Questão diversa é saber se o juízo de anomalia conexionado com o instituto do preço anormalmente baixo assume pertinência em razão dos precisos termos da causa de exclusão da proposta da ora Recorrente levados ao procedimento, o que pode configurar erro de julgamento caso se verifiquem cumulativamente duas condições: constituir o argumento decisivo para a improcedência e tal argumento não beneficiar de acolhimento pelo bloco normativo aplicável às circunstâncias de facto do caso concreto, por erro de subsunção ou de estatuição.
Pelo exposto improcede a questão trazida a recurso nos itens 1 e 2 das conclusões.

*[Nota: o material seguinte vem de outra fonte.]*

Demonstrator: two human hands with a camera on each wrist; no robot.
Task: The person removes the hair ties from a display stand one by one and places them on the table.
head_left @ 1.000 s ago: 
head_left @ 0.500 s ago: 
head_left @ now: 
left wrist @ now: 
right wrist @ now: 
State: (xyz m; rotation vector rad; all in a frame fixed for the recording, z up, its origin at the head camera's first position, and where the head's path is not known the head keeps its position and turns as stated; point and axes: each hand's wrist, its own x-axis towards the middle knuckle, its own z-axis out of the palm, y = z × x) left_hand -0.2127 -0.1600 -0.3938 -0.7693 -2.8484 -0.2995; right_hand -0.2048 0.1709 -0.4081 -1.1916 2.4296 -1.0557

2. impugnação da decisão sobre a matéria de facto;

Na hipótese de o Recorrente impugnar a decisão relativa à matéria de facto, impõe-se-lhe, desde logo, explicitar em sede conclusões essa finalidade impugnatória do probatório consignado na sentença, não bastando concluir pelo fundamento genérico de que “o tribunal apreciou mal a prova”, atendendo a que, por um lado, o objecto do recurso resulta das conclusões, vd. artºs. 635º nº 4 e 639º nºs 1/2 CPC (ex 684º nº 3 e 685º-A nºs 1/2) e, por outro, o erro de julgamento em matéria de facto tem um leque de causas muito vasto e nem todas implicam a observância do ónus estabelecido no artº 640º CPC (ex 685º -B).
Ou seja, se a resposta à matéria de facto quesitada levada ao probatório em sede de sentença é objecto de impugnação no recurso, recai sobre o recorrente o ónus de “(..) especificar osob pena de rejeição …os concretos pontos de facto que considera incorrectamente julgados …os concretos meios probatórios, constantes do processo ou do registo ou gravação nele realizada, que impunham decisão sobre os pontos da matéria de facto impugnados diversa da recorrida (..)” – vd. artº 640º nº 1 (in fine) b) nº 2 a) CPC ( ex 685º -B, nº 1 a) e b)) – ónus que se impõe em igual medida sobre o recorrido quando exerça esta faculdade - vd. artº 640º nº 2 CPC (ex 684º-A nº 2 e 685-B nº 5).
A lei é de tal modo detalhada nesta matéria que, seguindo a doutrina especializada que vem sendo citada, na circunstância de ter ocorrido a gravação da prova testemunhal produzida, por disposição expressa do artº 640º nº 2 a) CPC (ex 685º -B nº 2) impõe-se, ainda, “(..) indicar com exactidão as passagens da gravação em que se funda o seu recurso (..)” sendo que o não cumprimento deste ónus implica a imediata rejeição do recurso no que se refere à impugnação da matéria de facto (..)”. (2)
Na circunstância, verifica-se pela leitura da peça documentada e junta aos autos a fls. 1406-1445/verso, mais precisamente no segmento a fls. 1411-1412/verso, que o normativo processual não foi observado, pois nem as conclusões nem o corpo alegatório cumprem as especificações legais acima expostas no tocante aos pontos de facto, aos meios probatórios e no que deles deriva em sentido inverso à pronúncia de não provado constante da sentença sob recurso.
Questão diversa é saber se se trata, ou não, de quesito conclusivo insusceptível de ser levado ao probatório e, supondo-o admissível, se do ponto de vista jurídico desempenha algum papel relevante na economia dos autos, em razão dos precisos termos da causa de exclusão da proposta da ora Recorrente levados ao procedimento.
Pelo exposto improcede a questão trazida a recurso nos itens 9 a 12 das conclusões.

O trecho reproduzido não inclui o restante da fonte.